● **WHAT YOU NEED TO DO**:
Exclude the pictures, then repeat the remaining data exactly.

● **EXERCISE DATA**:

BEGIN

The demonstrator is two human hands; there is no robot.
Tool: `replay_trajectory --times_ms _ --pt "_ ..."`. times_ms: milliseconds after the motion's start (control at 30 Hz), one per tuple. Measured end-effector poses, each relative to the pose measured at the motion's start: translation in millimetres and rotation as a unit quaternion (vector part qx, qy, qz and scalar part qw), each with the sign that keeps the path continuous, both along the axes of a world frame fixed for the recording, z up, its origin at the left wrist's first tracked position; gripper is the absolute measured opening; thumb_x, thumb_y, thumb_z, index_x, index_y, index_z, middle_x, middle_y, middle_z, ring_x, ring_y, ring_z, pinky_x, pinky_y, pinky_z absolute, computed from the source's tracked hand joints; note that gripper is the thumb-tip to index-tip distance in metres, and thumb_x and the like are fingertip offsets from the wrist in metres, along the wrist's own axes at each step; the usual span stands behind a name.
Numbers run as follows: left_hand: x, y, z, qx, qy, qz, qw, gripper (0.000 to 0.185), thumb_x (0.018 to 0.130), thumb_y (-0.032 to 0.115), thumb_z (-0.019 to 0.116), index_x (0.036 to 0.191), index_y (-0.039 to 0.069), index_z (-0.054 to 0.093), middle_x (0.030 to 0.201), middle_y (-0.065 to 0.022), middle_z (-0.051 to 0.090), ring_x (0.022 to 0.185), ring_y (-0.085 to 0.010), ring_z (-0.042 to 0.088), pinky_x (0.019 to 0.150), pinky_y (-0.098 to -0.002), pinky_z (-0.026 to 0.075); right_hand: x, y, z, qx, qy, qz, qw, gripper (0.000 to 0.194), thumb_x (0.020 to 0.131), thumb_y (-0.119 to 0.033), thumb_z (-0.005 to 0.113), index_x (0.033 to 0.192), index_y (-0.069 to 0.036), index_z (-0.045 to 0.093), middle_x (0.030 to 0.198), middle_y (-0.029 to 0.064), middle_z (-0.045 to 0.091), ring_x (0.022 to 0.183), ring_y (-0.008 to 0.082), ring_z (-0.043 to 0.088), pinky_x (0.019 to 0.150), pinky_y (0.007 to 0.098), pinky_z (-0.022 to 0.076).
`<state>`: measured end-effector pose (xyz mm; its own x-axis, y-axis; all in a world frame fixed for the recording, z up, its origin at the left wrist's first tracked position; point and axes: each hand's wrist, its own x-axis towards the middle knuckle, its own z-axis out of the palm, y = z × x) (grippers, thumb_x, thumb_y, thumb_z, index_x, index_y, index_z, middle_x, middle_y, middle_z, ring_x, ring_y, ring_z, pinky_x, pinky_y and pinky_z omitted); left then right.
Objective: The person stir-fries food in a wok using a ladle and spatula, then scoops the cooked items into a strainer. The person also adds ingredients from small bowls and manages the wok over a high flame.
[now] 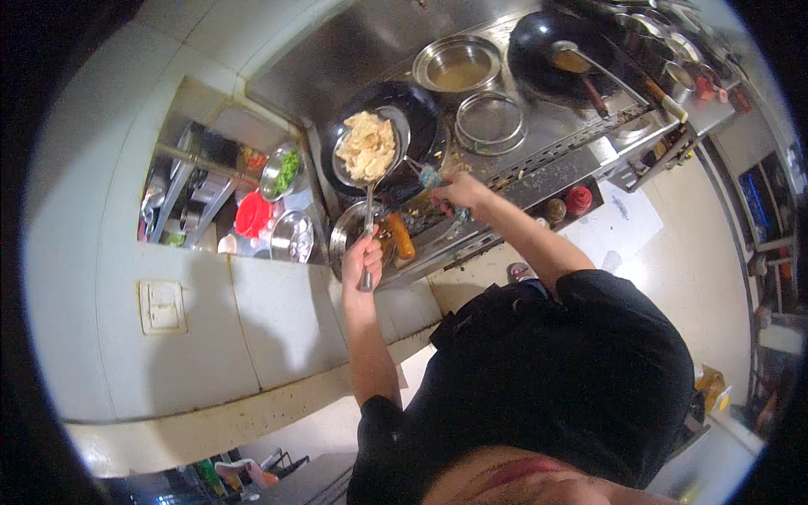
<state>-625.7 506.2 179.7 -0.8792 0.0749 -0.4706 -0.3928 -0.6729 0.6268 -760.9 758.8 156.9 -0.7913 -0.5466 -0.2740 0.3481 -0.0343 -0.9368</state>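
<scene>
My left hand (363,260) grips the metal handle of a strainer or ladle (370,196), held over a black wok (424,120). Its bowl is heaped with pale, battered-looking food pieces (367,146). Behind the food shows a second grey metal rim (404,131); a thin handle runs from it towards the right. At the wok's near right side, my right hand (466,190) is closed around a blue and red patterned cloth (432,177). The cloth and fingers hide what lies beneath them. An orange-brown handle (400,236) rests by a steel bowl (344,235) near my left hand.
A steel pot of liquid (456,71), a round wire strainer (490,121) and another wok (555,60) with a ladle (571,52) occupy the range. Left, a wall opening holds chopped greens (288,169), a red container (254,214) and a steel bowl (292,236).
</scene>
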Motion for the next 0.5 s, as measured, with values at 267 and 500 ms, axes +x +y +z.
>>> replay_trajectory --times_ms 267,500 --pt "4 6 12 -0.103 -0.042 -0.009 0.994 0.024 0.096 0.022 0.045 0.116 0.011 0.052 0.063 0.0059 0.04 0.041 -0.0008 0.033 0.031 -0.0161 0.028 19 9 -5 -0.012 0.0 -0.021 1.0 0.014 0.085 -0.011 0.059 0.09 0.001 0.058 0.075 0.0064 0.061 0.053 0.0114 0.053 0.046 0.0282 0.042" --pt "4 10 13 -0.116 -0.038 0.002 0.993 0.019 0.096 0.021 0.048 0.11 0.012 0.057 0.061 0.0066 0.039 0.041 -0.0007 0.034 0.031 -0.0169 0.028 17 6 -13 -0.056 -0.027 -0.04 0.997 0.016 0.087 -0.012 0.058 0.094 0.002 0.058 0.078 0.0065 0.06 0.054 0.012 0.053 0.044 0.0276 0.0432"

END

● **EXERCISE RESPONSE**:
The demonstrator is two human hands; there is no robot.
Tool: `replay_trajectory --times_ms _ --pt "_ ..."`. times_ms: milliseconds after the motion's start (control at 30 Hz), one per tuple. Measured end-effector poses, each relative to the pose measured at the motion's start: translation in millimetres and rotation as a unit quaternion (vector part qx, qy, qz and scalar part qw), each with the sign that keeps the path continuous, both along the axes of a world frame fixed for the recording, z up, its origin at the left wrist's first tracked position; gripper is the absolute measured opening; thumb_x, thumb_y, thumb_z, index_x, index_y, index_z, middle_x, middle_y, middle_z, ring_x, ring_y, ring_z, pinky_x, pinky_y, pinky_z absolute, computed from the source's tracked hand joints; note that gripper is the thumb-tip to index-tip distance in metres, and thumb_x and the like are fingertip offsets from the wrist in metres, along the wrist's own axes at each step; the usual span stands behind a name.
Numbers run as follows: left_hand: x, y, z, qx, qy, qz, qw, gripper (0.000 to 0.185), thumb_x (0.018 to 0.130), thumb_y (-0.032 to 0.115), thumb_z (-0.019 to 0.116), index_x (0.036 to 0.191), index_y (-0.039 to 0.069), index_z (-0.054 to 0.093), middle_x (0.030 to 0.201), middle_y (-0.065 to 0.022), middle_z (-0.051 to 0.090), ring_x (0.022 to 0.185), ring_y (-0.085 to 0.010), ring_z (-0.042 to 0.088), pinky_x (0.019 to 0.150), pinky_y (-0.098 to -0.002), pinky_z (-0.026 to 0.075); right_hand: x, y, z, qx, qy, qz, qw, gripper (0.000 to 0.194), thumb_x (0.020 to 0.131), thumb_y (-0.119 to 0.033), thumb_z (-0.005 to 0.113), index_x (0.033 to 0.192), index_y (-0.069 to 0.036), index_z (-0.045 to 0.093), middle_x (0.030 to 0.198), middle_y (-0.029 to 0.064), middle_z (-0.045 to 0.091), ring_x (0.022 to 0.183), ring_y (-0.008 to 0.082), ring_z (-0.043 to 0.088), pinky_x (0.019 to 0.150), pinky_y (0.007 to 0.098), pinky_z (-0.022 to 0.076).
`<state>`: measured end-effector pose (xyz mm; its own x-axis, y-axis; all in a world frame fixed for the recording, z up, its origin at the left wrist's first tracked position; point and axes: each hand's wrist, its own x-axis towards the middle knuckle, its own z-axis out of the palm, y = z × x) (grippers, thumb_x, thumb_y, thumb_z, index_x, index_y, index_z, middle_x, middle_y, middle_z, ring_x, ring_y, ring_z, pinky_x, pinky_y and pinky_z omitted); left then right.
Objective: The person stir-fries food in a wok using a ladle and spatula, then scoops the cooked items into a strainer. The person also adds ingredients from small bowls and manages the wok over a high flame.
[now] 
<state>-625.7 506.2 179.7 -0.8792 0.0749 -0.4706 -0.3928 -0.6729 0.6268 -760.9 758.8 156.9 -0.7913 -0.5466 -0.2740 0.3481 -0.0343 -0.9368</state>
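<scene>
My left hand (363,260) grips the metal handle of a strainer or ladle (370,196), held over a black wok (424,120). Its bowl is heaped with pale, battered-looking food pieces (367,146). Behind the food shows a second grey metal rim (404,131); a thin handle runs from it towards the right. At the wok's near right side, my right hand (466,190) is closed around a blue and red patterned cloth (432,177). The cloth and fingers hide what lies beneath them. An orange-brown handle (400,236) rests by a steel bowl (344,235) near my left hand.
A steel pot of liquid (456,71), a round wire strainer (490,121) and another wok (555,60) with a ladle (571,52) occupy the range. Left, a wall opening holds chopped greens (288,169), a red container (254,214) and a steel bowl (292,236).
</scene>
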Motion for the next 0.5 s, as measured, with values at 267 and 500 ms, axes +x +y +z.
>>> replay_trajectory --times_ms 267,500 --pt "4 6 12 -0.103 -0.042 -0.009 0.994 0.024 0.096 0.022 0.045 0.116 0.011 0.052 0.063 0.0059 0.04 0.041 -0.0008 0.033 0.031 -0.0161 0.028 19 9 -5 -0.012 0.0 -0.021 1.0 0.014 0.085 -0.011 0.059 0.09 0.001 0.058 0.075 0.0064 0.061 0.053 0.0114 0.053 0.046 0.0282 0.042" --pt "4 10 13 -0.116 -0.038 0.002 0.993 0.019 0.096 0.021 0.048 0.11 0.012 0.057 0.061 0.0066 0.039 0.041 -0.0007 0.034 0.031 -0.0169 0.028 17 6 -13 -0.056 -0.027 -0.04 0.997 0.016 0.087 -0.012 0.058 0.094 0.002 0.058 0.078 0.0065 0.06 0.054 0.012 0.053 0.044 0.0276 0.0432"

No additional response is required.